Polska – Niemcy: koordynatorzy rządów wznawiają dialog
Stand: 13.09.2024, 18:34 Uhr
„W ostatnich latach był wyraźny zastój w relacjach polsko-niemieckich. Jesteśmy świadomi, czego w nich brakuje i mamy przed sobą wielką szansę zrobienia czegoś nowego” – deklaruje Krzysztof Ruchniewicz. „W naszych relacjach zaczęła się nowa dynamika. Od strony niemieckiej zależy, czy podejmie działania, które Niemcy być może zaniedbały w ostatnich latach” – dodaje Dietmar Nietan. Z koordynatorami rządów ds. współpracy polsko-niemieckiej rozmawia Tomasz Kycia.
Tomasz Kycia: Pierwsze pytanie kieruje do Dietmara Nietana, niemieckiego koordynatora ds. współpracy transgranicznej: Jakie są konkretne plany niemieckiego rządu dotyczące granicy polsko-niemieckiej? Premier Donald Tusk skomentował niedawno zapowiedziane przez niemiecki rząd zaostrzenie kontroli granicznych w następujący sposób: „to de facto zawieszenie Schengen”.
Dietmar Nietan: Nie znam szczegółowych planów policji federalnej i federalnego MSW dotyczących działań na granicy polsko-niemieckiej. Jako zdeklarowany Europejczyk jestem zirytowany i rozczarowany, że środki te zostały podjęte bez wcześniejszych konsultacji z polskim rządem, ale także z innymi rządami naszych sąsiednich krajów. To nie był dobry sygnał dla Europy.

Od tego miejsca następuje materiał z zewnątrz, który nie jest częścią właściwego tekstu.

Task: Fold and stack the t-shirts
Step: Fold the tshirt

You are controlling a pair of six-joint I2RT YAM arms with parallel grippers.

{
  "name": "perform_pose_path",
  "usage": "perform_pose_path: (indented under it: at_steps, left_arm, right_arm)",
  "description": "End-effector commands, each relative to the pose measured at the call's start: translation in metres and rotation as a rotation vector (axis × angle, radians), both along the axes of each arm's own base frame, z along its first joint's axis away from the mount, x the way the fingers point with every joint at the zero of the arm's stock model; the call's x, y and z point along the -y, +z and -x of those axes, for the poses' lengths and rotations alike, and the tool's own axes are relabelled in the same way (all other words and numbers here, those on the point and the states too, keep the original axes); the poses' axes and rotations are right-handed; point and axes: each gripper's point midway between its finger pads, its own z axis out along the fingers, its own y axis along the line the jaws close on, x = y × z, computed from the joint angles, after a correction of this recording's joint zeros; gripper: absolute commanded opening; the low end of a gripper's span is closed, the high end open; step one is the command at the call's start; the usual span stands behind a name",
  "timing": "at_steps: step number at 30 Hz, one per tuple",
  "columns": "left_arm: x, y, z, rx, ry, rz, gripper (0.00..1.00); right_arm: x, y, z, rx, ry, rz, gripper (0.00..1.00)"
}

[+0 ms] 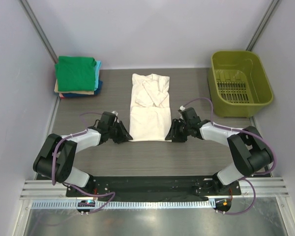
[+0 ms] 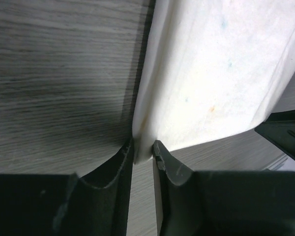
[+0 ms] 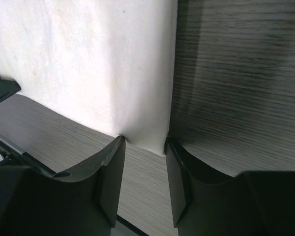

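The cream t-shirt (image 1: pixel 148 108) lies on the table as a long narrow strip, sleeves folded in at its far end. My left gripper (image 1: pixel 124 135) is at its near left corner; in the left wrist view the jaws (image 2: pixel 143 150) are nearly closed, pinching the shirt's corner (image 2: pixel 221 73). My right gripper (image 1: pixel 171 133) is at the near right corner. In the right wrist view its jaws (image 3: pixel 144 142) stand apart, with the shirt's corner (image 3: pixel 88 64) between the fingertips. A stack of folded t-shirts (image 1: pixel 77 76), green on top, sits at the far left.
An olive-green plastic basket (image 1: pixel 241 81) stands at the far right. Grey walls close in the table on the left, right and back. Both arms reach inward from the near edge.
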Motion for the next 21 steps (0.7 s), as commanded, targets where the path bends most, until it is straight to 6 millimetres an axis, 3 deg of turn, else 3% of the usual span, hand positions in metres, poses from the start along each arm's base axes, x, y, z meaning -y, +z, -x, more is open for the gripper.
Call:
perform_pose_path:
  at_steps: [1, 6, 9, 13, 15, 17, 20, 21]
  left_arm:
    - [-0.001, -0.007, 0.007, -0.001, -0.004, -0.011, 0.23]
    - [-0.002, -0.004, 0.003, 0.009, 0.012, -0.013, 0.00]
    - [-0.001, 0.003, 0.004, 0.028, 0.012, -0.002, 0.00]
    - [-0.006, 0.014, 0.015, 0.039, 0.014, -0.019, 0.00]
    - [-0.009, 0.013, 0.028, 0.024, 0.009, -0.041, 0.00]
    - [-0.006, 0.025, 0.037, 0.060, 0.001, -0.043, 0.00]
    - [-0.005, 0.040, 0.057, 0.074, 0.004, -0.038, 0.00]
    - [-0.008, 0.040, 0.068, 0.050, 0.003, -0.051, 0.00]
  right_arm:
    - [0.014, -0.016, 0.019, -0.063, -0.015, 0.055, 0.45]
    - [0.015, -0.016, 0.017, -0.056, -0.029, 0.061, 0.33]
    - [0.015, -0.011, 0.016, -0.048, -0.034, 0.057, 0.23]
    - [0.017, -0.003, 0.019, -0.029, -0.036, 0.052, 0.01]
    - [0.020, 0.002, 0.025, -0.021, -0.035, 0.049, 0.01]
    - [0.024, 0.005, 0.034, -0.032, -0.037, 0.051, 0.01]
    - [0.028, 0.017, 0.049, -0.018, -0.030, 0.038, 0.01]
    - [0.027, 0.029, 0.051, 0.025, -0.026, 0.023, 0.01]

Ale na pewno trwają wewnętrzne dyskusje na temat tego, jak takie kontrole powinny być zorganizowane? Nie wyobrażam sobie, żeby koordynator ds. współpracy polsko-niemieckiej nie wiedział nic o tym, jak powinny przebiegać kontrole na granicy polsko-niemieckiej?

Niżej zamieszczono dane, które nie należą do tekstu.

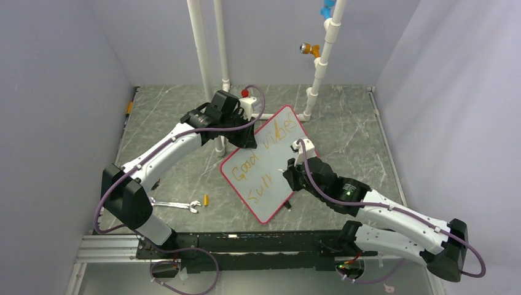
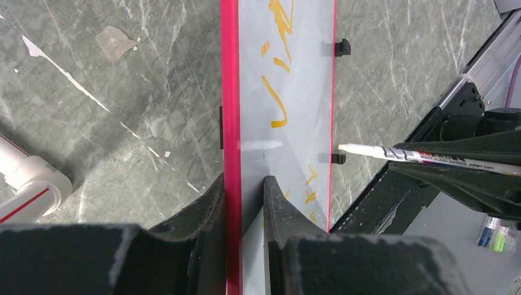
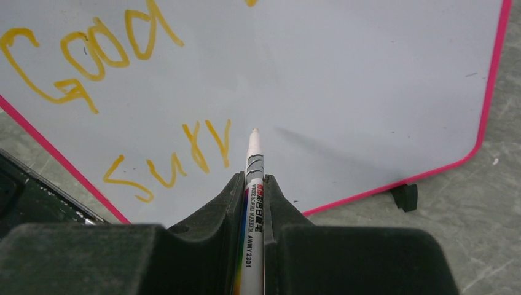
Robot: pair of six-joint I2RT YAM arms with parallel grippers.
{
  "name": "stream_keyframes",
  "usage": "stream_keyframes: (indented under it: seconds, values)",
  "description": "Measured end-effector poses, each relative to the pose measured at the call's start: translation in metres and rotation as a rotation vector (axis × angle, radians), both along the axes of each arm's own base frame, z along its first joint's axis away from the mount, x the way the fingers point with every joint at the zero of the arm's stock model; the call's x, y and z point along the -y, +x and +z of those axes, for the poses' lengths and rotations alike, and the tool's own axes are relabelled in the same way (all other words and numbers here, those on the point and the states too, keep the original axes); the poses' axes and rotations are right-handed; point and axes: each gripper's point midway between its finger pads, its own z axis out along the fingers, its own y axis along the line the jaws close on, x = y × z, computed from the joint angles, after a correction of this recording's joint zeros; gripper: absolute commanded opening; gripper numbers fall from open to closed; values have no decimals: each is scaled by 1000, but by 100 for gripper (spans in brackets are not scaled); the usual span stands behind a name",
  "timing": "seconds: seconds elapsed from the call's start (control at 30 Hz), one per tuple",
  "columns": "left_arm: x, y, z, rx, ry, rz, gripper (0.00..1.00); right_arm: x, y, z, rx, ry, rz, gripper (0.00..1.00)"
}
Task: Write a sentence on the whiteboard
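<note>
Clearly the right gripper [image 3: 253, 179] is clamped narrow on a slim white whiteboard marker [image 3: 252, 215] with printed lettering along its barrel. The barrel runs straight out between the two black fingers and its pale tip points forward. Directly ahead of that tip lies the flat pale grey-white whiteboard [image 1: 274, 166] with rounded corners and a thin red-pink rim. It stands at a slant on the grey marbled table [image 1: 344, 129]. Whether the tip touches the surface I cannot tell.

Just left of the tip sits the end of the second line of the sentence [image 3: 77, 92], written in orange-yellow marker strokes. The first line, beginning "Good", lies further ahead and to the left. Off to the right, beyond the rim, a small black foot [image 3: 404, 195] sticks out under the board.

Opposite, the left gripper [image 2: 243, 183] pinches the far rim of the board, one finger on each face, the jaws close together. From its wrist view the marker comes in from the right. A silver open-ended wrench [image 1: 175, 204] lies on the table beside the left arm.
</note>
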Motion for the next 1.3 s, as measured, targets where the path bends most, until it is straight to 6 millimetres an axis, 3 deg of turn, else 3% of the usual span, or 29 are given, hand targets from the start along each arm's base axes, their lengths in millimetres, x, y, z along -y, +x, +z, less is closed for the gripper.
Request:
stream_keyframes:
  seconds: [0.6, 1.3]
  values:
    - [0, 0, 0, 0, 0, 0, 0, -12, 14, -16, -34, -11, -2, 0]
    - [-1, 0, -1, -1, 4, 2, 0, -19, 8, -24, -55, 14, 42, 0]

Dietmar Nietan: Cóż, nie tyle jako koordynator, ale jako poseł wiem, jakie są możliwości przeprowadzania kontroli granicznych. Ale niezależnie od tego, czy mi Pan wierzy, czy nie, nie wiem dokładnie, w jaki sposób zostanie to zrobione na granicy polsko-niemieckiej.

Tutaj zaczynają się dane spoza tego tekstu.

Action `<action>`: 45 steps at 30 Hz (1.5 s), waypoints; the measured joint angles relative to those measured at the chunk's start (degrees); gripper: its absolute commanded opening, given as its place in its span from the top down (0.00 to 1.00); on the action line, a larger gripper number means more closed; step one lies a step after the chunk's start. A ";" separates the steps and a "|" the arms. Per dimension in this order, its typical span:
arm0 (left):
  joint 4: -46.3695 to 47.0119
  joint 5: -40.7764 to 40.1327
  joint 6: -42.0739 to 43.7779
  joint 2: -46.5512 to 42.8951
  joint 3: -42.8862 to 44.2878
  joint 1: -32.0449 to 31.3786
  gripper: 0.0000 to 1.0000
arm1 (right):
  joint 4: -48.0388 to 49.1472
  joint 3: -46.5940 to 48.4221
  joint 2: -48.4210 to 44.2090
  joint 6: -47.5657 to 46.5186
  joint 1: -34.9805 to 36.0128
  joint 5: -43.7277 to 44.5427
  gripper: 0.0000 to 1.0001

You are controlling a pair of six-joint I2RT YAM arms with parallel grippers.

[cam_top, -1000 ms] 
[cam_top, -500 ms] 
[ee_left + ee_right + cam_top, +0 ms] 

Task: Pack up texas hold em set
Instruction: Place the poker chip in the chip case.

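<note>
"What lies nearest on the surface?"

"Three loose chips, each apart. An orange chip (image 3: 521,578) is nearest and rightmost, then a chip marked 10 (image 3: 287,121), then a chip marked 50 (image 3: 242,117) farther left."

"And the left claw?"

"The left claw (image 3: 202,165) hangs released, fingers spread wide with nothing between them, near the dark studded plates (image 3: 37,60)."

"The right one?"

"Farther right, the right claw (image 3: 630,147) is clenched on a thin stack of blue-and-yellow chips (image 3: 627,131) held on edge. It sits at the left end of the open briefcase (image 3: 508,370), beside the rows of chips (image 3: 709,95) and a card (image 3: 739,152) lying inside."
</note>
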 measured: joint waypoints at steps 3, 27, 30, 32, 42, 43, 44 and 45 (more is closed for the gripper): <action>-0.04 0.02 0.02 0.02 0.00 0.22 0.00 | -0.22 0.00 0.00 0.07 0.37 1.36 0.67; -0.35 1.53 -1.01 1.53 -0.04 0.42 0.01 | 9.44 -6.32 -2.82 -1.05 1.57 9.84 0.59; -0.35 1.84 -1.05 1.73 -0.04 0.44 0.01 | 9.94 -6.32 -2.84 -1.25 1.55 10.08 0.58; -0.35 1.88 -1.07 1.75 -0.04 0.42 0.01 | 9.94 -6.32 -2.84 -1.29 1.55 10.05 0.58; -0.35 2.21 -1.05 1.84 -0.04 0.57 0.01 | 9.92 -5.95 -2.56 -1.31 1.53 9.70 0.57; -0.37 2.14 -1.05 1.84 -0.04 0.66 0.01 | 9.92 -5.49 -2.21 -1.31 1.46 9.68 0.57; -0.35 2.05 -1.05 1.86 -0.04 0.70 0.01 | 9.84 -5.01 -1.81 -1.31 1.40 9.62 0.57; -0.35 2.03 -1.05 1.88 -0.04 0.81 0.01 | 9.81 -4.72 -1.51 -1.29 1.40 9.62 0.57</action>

W takim razie zapytam prof. Ruchniewicza: Jak polski rząd zareaguje na to działanie Niemiec? Czy planowane są również polskie kontrole?
Krzysztof Ruchniewicz: Również jestem zaskoczony. Mamy do czynienia z nowymi informacjami. Nie jest to kompetencją MSZ, a jeśli już, to polskiego MSW. Myślę też, że bardzo ważne jest to, co powiedział premier Tusk. Zwrócił on uwagę naszemu niemieckiemu partnerowi, że jesteśmy razem partnerami w Europie i że takie decyzje powinny być również dyskutowane z partnerami. Rozumiemy lub możemy bardzo dobrze zrozumieć, jakie były i jakie są tego powody. Musimy jednak o tym rozmawiać, a przede wszystkim przygotować na nową sytuację mieszkańców wzdłuż granicy na Odrze i Nysie. Takie środki mają wpływ przede wszystkim na tych, którzy pracują po niemieckiej stronie, którzy muszą codziennie dojeżdżać do pracy. Na przejściach granicznych bardzo często jest tylko jeden pas ruchu, a następnie wprowadzane są dodatkowe środki kontroli, kolejki stają się jeszcze dłuższe, a irytacja jeszcze większa. Trzeba to wziąć pod uwagę i przygotować na to ludzi, którzy mieszkają na granicy. To dlatego polski premier zareagował w taki, a nie inny sposób. I jednocześnie jest to być może też apel do strony niemieckiej, żeby w przyszłości podchodziła do tego inaczej niż do tej pory.
Mówił Pan, że takie decyzje powinny być dyskutowane z partnerami, jednak ta decyzja została już podjęta przez rząd federalny. Ma to zostać wkrótce wprowadzone. Kiedy więc polski rząd rozpocznie dialog z rządem niemieckim na temat tego, co dzieje się na granicy? To jest pytanie do obu Panów. Są Panowie koordynatorami. Siedzą przy jednym stole, ale widzę, że informacje nie przepływają tak łatwo, jak mogłoby się wydawać.
Dietmar Nietan: Cóż, istnieją porozumienia między rządami w sprawie tego, jak mają wyglądają konsultacje, jak informować się nawzajem i jak koordynować działania. Strona niemiecka zrobiła to bez prowadzenia rozmów ze stroną polską. Nie widzę tylko, żeby strona polska kontaktowała się teraz z rządem niemieckim, ale mam wielką nadzieję, że być może rząd niemiecki już to nadrobił teraz, kiedy rozmawiamy i podejmie konkretne kroki dopiero wtedy, kiedy porozmawia z odpowiednim krajem sąsiednim. Wolałbym jednak, aby przed podjęciem takiego kroku skonsultowano się najpierw z krajami sąsiadującymi, które są naszymi przyjaciółmi i sojusznikami.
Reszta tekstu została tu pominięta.